The following is a summary of significant accounting policies followed by the
Fund in the preparation of its financial statements.
Investments
Cost represents original cost except in those cases where there is
"original-issue discount" as defined by the Internal Revenue Service, and in
those cases the cost figure shown is amortized cost. "Original-issue discount"
is being amortized over the period to the next expected call date.
Investments in equity securities traded on a national exchange are valued at
their last reported sale price on the date of valuation; equity securities
traded in the over-the-counter market and listed securities for which no sale
was reported on that date are valued at the last reported bid price.
Securities which are restricted in reliance with SEC Rule 144A, are valued at
a composite price as determined by a pricing source. If a composite price
from a pricing source is not available, values are based on the last reported
bid price on the date of valuation from the issuance's underwriter.
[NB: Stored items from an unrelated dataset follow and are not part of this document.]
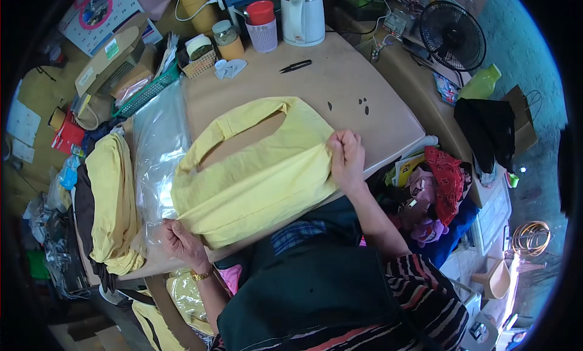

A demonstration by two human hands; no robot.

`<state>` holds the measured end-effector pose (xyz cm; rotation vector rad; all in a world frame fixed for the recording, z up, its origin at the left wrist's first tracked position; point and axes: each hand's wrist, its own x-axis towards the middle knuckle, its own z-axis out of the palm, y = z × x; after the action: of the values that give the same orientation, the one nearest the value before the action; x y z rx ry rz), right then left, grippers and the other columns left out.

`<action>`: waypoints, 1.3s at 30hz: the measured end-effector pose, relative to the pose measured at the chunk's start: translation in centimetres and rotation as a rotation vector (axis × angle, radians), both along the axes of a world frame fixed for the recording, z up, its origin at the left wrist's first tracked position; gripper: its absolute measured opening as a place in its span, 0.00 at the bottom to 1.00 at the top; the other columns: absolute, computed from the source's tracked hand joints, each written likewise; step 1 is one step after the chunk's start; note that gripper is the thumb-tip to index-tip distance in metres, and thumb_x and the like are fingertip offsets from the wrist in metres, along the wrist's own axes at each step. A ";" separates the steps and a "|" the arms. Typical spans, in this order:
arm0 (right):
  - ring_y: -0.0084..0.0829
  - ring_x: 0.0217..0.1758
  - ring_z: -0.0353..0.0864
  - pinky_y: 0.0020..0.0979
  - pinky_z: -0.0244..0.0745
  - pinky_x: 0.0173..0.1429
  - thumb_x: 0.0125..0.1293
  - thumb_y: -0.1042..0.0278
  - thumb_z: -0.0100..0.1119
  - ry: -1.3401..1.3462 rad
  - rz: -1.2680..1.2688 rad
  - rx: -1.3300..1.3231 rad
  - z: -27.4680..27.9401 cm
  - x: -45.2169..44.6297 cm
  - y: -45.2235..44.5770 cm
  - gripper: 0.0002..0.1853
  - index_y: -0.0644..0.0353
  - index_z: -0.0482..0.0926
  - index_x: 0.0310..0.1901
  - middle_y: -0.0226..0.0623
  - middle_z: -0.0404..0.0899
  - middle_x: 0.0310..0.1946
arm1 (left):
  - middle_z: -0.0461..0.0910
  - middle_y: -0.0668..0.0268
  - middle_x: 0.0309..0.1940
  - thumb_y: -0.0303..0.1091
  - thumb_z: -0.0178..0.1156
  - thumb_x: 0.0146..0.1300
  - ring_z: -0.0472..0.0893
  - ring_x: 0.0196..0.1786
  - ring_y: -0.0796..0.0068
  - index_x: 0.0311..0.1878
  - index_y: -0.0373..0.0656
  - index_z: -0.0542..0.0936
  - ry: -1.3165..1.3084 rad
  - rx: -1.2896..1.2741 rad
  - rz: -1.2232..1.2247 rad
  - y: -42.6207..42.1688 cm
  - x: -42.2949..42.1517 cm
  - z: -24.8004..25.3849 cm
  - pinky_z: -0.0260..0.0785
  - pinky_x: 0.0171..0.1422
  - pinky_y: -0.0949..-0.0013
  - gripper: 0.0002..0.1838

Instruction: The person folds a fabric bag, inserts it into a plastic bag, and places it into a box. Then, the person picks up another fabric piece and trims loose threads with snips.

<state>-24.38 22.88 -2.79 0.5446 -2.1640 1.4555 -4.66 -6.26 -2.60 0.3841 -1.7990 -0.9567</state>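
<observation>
One yellow cloth (261, 181), long axis rising rightward, loop (243, 119) on far side; left hand (183, 244), right hand (347, 160) clamped on ends.

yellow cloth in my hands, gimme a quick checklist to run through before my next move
1. Right grip on the cloth: ok, the right hand is closed at the right edge of the yellow cloth.
2. Left grip on the cloth: ok, the left hand is closed at its lower left corner.
3. Cloth smooth: not ok, creases run across it between the hands.
4. Black snips away from the cloth: ok, they lie apart, beyond it on the table.
5. Underside of the cloth clean: cannot tell, it faces down.
</observation>
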 end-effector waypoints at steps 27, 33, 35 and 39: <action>0.26 0.26 0.77 0.26 0.73 0.37 0.74 0.63 0.53 -0.189 -0.044 -0.462 1.4 -1.5 1.7 0.13 0.64 0.77 0.35 0.35 0.81 0.28 | 0.79 0.55 0.27 0.37 0.62 0.64 0.79 0.28 0.54 0.36 0.37 0.76 -0.554 -0.394 -0.588 12.4 -16.5 9.0 0.69 0.31 0.55 0.12; 0.20 0.25 0.77 0.24 0.73 0.32 0.74 0.62 0.54 -0.918 0.697 -0.818 0.1 1.8 1.4 0.13 0.60 0.77 0.33 0.32 0.79 0.24 | 0.77 0.55 0.27 0.34 0.61 0.67 0.78 0.27 0.60 0.39 0.36 0.77 -0.415 -0.287 -0.617 12.5 -16.8 9.4 0.69 0.32 0.63 0.10; 0.19 0.24 0.76 0.22 0.71 0.31 0.73 0.59 0.55 -0.753 0.582 -0.666 -1.2 1.1 1.0 0.14 0.60 0.77 0.32 0.32 0.78 0.24 | 0.77 0.58 0.26 0.34 0.60 0.67 0.76 0.27 0.66 0.40 0.35 0.78 -0.569 -0.226 -0.569 10.7 -17.1 9.4 0.69 0.33 0.66 0.10; 0.19 0.25 0.75 0.22 0.72 0.30 0.72 0.59 0.56 -0.819 0.558 -0.737 -2.8 1.2 2.1 0.14 0.59 0.76 0.31 0.31 0.78 0.24 | 0.77 0.69 0.26 0.32 0.61 0.67 0.72 0.29 0.82 0.42 0.34 0.79 -0.535 0.163 -0.644 8.8 -17.4 10.9 0.68 0.34 0.73 0.09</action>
<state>-23.22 25.01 -5.63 0.2964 -1.7780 3.0056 -22.03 2.50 8.30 0.1604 -2.4088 -1.5617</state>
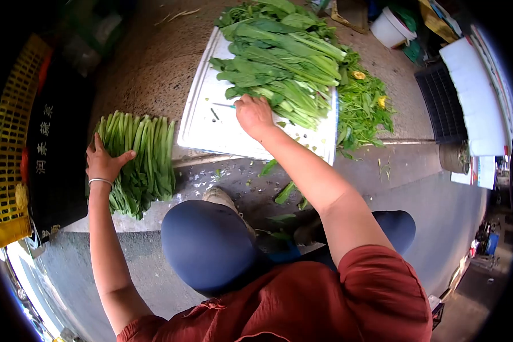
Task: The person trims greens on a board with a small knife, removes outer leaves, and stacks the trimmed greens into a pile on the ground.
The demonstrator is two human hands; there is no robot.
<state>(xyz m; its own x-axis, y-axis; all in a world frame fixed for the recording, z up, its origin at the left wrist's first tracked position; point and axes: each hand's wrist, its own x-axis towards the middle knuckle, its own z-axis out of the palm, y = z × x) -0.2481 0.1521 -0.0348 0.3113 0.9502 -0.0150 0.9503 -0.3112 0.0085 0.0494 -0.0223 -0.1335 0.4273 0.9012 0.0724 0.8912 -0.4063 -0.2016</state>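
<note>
My left hand [104,161] lies spread on the left side of a stacked bundle of leafy green stalks [145,154], its thumb across the stems. The cut stem ends point away from me and the leaves towards me. My right hand [253,117] is closed over a small knife [224,105]; its thin blade points left and a bit of teal handle shows. The rest of the handle is hidden in the fingers. Beneath that hand is a white board [199,122] with small cut bits on it. A large pile of leafy greens [279,62] covers its far part.
Right of the board lie loose finer greens [365,105] with yellow flowers. A black crate [68,148] and a yellow crate [11,137] stand at left. A white bucket [392,28] and a dark crate [442,105] are at right. Dropped leaves [285,192] lie near my feet.
</note>
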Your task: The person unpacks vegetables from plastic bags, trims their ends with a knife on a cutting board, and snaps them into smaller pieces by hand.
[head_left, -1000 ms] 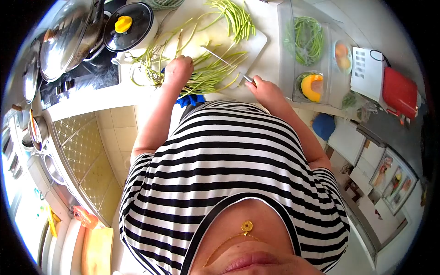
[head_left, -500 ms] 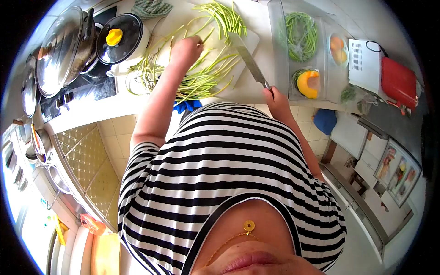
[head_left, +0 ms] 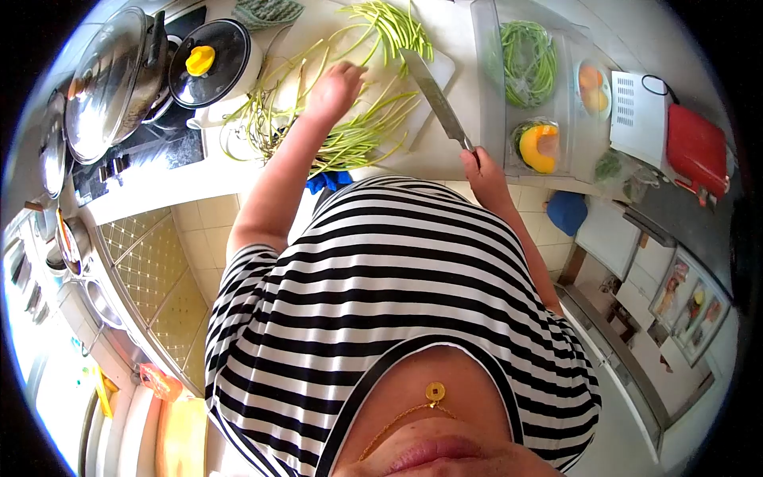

Direct placement securities are restricted as to resale. Except for certain
direct placement securities traded in a secondary market system for trading
restricted securities, direct placement securities have no quoted market
values. The amounts shown as fair values for direct placement securities with
no available quoted market values represent values approved by the Board of
Directors. Many factors are considered in arriving at fair value, including,
where applicable, yields available on comparable securities of other issuers;
changes in financial condition of the issuer; price at which the security was
initially acquired; extent of a private market for the security; period of
time before the security becomes freely marketable or becomes convertible;
anticipated expense to the Fund of registration or otherwise qualifying the
security for public sale; potential underwriting commissions if an
underwriting would be required for sale; size of the issue and the proportion
held by the Fund; if a convertible security, whether or not it would trade on
the basis of its stock equivalent; and existence of merger proposals or tender
offers involving the issuer.
The Board of Directors of the Fund is composed, in part, of individuals who
are interested persons (as defined in the Investment Company Act of 1940) of
the Advisor or affiliated companies. Since the fee paid to the Advisor is
affected by the valuation placed on securities held in the Fund's portfolio,
valuations are approved by a majority of the Directors who are not interested
persons. As of June 30, 1997, the value of all direct placement securities,
which totaled $2,892,403 and represents 2.3% of total net assets were approved
by directors who are not interested persons. Because of the inherent
uncertainty of valuation, those estimated values may differ significantly from
the values that would have been used had a ready market for the securities
existed.
Income Taxes
It is the intention of the Fund to distribute substantially all net investment
income and net short-term realized gains. The Fund therefore qualifies for tax
treatment accorded to "regulated investment companies" as defined by the
applicable provisions of the Internal Revenue Code. On such basis, under
present law, the Fund will not incur any liability for income taxes on the
portion of its net investment income and net short- term realized gains
distributed to shareholders.
As set forth in the prospectus, the Fund does not intend to distribute net
realized long-term capital gains. The Fund intends to retain and reinvest such
gains and accordingly, pay applicable income taxes on the excess of such gains
over net realized short-term capital losses, if any.
Other
Security transactions are accounted for on the day after the trade date for
equity and debt securities. Cost of securities sold is determined on a
specific identification method. Dividend income is recorded on the ex-dividend
date. Interest income is recorded
<PAGE>
Notes to Financial Statements
(continued)
Other (cont'd)
on the accrual basis except for interest in default, or interest deferred by a
change in the terms of the loan agreement, which is recorded when received. In
addition, in the preparation of financial statements, management relies on the
use of estimates where necessary.
Distributions to common shareholders are recorded on the ex-dividend date.
Note B - Investments
Direct placement securities are restricted as to resale because these
securities have not been registered with the Securities and Exchange
Commission (SEC). The terms under which direct placement securities are
acquired, however, sometimes provide for limited registration rights if
requested by the security owner. These registration rights usually relate to
common stock issued or issuable upon conversion of convertible securities or
the exercise of warrants.
The following is a summary of registration rights pertaining to direct
placement securities held by the Fund:
1) Common shares issuable upon conversion of convertible
securities or exercise of warrants are entitled to at
least one free registration and to certain free "piggyback"
registration rights.
2) Warrants owned by the Fund do not carry registration rights.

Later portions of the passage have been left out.